** Exercise details **
Each line of the data below between the one containing "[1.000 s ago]" and the one containing "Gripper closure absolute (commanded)", both included, is to be repeated exactly. Please omit pictures.

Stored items
Segment Open
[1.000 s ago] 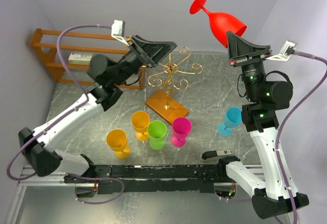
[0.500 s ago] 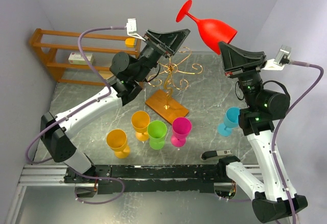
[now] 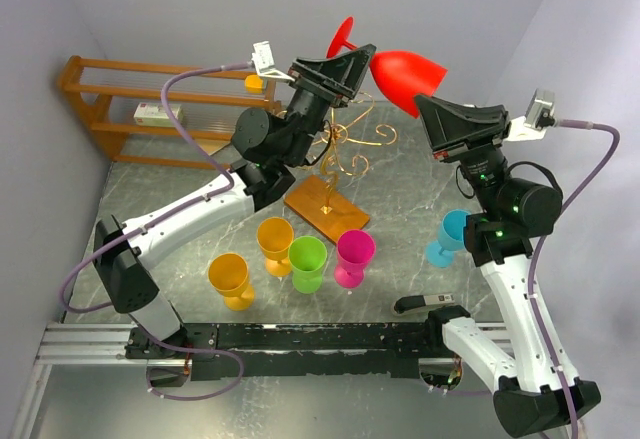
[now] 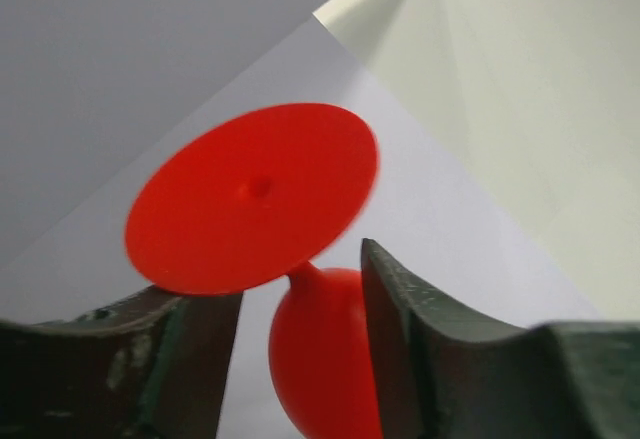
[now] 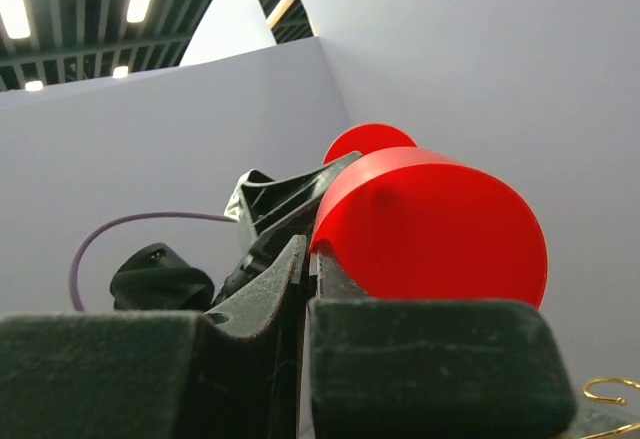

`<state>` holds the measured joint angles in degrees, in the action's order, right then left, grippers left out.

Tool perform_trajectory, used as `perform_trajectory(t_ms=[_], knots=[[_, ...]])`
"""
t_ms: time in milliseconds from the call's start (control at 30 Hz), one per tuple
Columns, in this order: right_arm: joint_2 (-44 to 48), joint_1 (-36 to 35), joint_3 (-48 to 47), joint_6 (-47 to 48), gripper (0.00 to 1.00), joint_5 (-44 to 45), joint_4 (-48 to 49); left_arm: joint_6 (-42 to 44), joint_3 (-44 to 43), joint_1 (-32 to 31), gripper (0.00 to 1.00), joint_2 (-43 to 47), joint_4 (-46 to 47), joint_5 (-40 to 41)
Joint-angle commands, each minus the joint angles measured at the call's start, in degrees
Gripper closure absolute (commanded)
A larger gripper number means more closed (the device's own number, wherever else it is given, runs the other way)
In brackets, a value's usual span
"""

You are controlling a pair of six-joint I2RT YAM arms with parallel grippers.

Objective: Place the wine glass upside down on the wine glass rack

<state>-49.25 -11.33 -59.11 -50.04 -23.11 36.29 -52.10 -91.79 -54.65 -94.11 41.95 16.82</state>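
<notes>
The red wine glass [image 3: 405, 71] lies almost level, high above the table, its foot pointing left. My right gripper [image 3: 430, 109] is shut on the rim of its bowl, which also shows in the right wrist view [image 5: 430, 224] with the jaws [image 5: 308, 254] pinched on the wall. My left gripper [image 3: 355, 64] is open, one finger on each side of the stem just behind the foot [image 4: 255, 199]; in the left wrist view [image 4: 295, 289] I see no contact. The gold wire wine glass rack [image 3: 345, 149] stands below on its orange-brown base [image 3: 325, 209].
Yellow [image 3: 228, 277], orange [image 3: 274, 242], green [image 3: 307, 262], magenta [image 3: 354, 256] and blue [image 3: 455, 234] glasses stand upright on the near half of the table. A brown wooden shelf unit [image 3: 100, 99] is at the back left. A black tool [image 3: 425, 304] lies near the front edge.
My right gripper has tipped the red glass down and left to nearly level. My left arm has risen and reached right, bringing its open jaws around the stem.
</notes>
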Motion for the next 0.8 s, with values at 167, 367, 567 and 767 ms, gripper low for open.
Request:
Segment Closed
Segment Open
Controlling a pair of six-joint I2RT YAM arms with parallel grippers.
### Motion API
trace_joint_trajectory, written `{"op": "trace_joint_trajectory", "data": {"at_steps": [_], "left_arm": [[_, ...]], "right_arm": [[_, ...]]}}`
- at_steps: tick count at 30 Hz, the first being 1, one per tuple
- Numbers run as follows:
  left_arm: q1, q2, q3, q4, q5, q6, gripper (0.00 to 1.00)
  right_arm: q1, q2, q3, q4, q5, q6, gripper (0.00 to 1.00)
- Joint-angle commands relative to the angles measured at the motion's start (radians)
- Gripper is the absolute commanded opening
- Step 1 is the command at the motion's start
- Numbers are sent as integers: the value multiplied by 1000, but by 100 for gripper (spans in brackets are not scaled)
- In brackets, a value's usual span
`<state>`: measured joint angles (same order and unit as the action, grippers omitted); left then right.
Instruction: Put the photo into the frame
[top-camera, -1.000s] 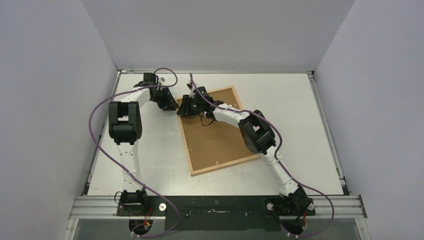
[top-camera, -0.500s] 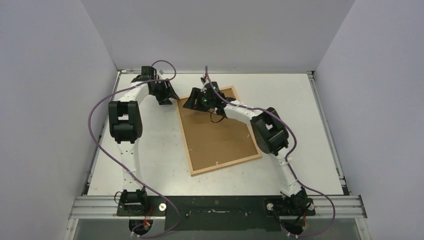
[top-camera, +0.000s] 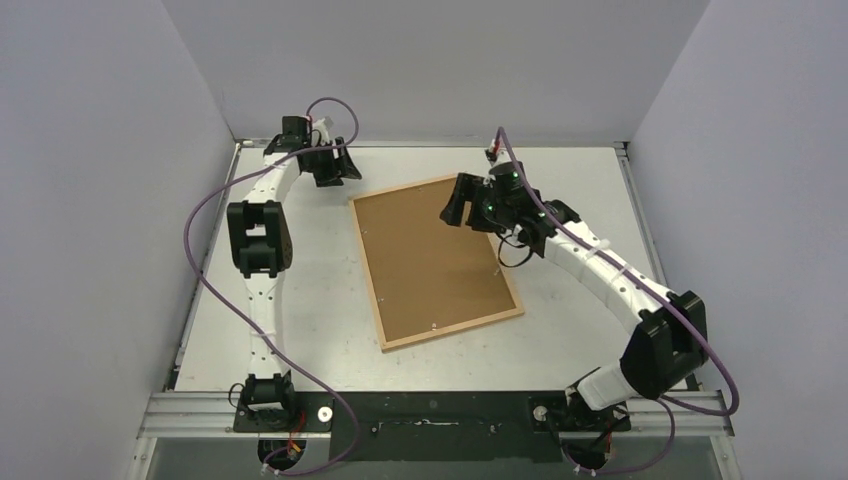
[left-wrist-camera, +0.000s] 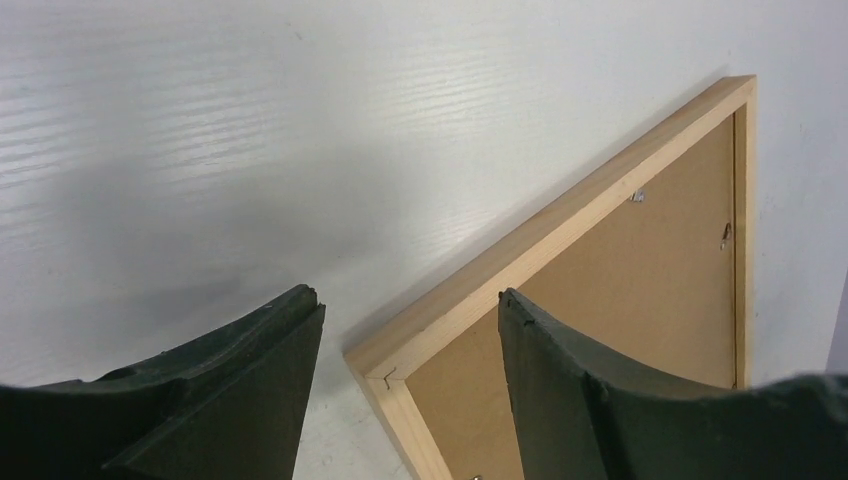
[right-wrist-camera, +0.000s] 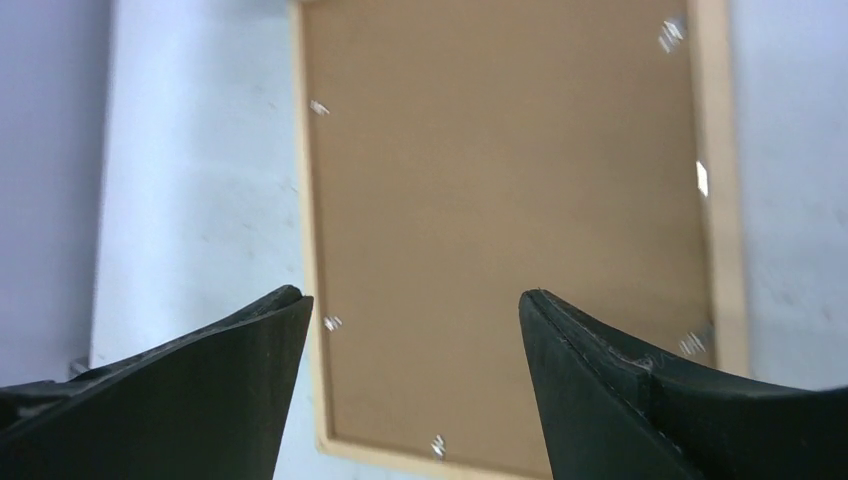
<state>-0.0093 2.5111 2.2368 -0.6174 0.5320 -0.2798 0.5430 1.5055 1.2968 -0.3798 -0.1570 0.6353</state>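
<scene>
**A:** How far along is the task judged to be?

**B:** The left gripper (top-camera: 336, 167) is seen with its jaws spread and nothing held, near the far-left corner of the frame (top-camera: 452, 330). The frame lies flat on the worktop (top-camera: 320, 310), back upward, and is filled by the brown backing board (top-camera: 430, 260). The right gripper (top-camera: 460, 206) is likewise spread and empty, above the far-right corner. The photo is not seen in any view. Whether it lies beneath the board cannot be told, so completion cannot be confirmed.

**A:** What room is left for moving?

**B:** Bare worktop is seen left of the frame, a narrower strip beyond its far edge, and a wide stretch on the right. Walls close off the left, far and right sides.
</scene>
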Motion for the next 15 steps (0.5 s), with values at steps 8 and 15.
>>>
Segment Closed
** Result **
[1.000 s ago] 
[0.500 s ago] 
[now] 
[now] 
[now] 

`<state>` holds the measured joint angles in degrees, in the action's order, right then left, grippers left out.

Tool perform_trajectory, used as `perform_trajectory(t_ms=[_], knots=[[_, ...]])`
"""
t_ms: time in milliseconds from the call's start (control at 30 Hz), one per tuple
Columns, in this order: right_arm: joint_2 (-44 to 48), joint_1 (-36 to 35), joint_3 (-48 to 47), joint_6 (-47 to 48), gripper (0.00 to 1.00), joint_5 (-44 to 45), joint_4 (-48 to 49); left_arm: joint_6 (-42 to 44), joint_3 (-44 to 43), joint_1 (-32 to 31), gripper (0.00 to 1.00), joint_2 (-43 to 47), joint_4 (-46 to 47), joint_5 (-40 to 41)
Joint-angle commands, each minus the joint angles measured at the call's start, in degrees
Gripper closure absolute (commanded)

No other output is needed; the exercise is complete.